I push the memory aside and step into the dress, calling for the salesgirl to help close it in the back before walking backward, away from the mirror. “It’s still amazing,” I say more to myself than to her, but she nods excitedly in agreement as she helps me slip my feet into the heels I bought.
“Oh my God,” my mom says as she’s drinking her champagne, nearly spitting it out as she chokes a little on her words. “You look beautiful.”
“Thanks, Mom,” I say as I step onto the platform and twirl around, admiring the dress from the back, then catching my mom’s reflection in the mirror, the tears she promised now spilling down her cheeks.
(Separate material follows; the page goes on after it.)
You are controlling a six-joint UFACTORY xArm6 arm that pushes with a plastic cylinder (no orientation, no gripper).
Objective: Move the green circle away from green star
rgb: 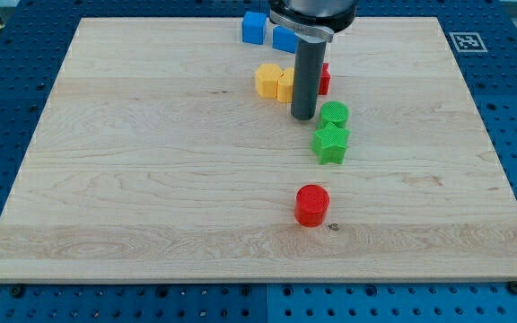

As I watch her watching me, mine glisten too, imagining my future daughter one day doing the same, saying a silent prayer that her heart will be sure as she spins on her platform, that she’ll choose a man worthy of her. That she’ll get it right the first time.
“Mom?”
“Yeah?”
“You seem really happy.”
“Of course I’m happy for you, honey.”
“No, I mean there’s something about you that’s different. Lately, you seem—”
“—lighter?” my mom offers.
“Exactly.” I smile, thinking of the man she’s been dating. “Is it Bill?”
“Oh, no, I told him we can’t see each other anymore.”
“What?” I knot my forehead. “Why? I thought things were going so well.”
“They were, but we, well I, quickly realized that we didn’t have a damn thing in common other than living next door to each other,” she says with a laugh. “You know about the only things he likes to do are grill out in the backyard and tinker with that old Chevy in his garage? I’d die from boredom!”
I study her face for a moment. “So then why are you so happy?”
“Because dating him was the best thing that’s happened to me in a long time.”
“But it didn’t work out,” I say, taking a careful sip of my champagne as I hold the flute away from my body, curious for her answer.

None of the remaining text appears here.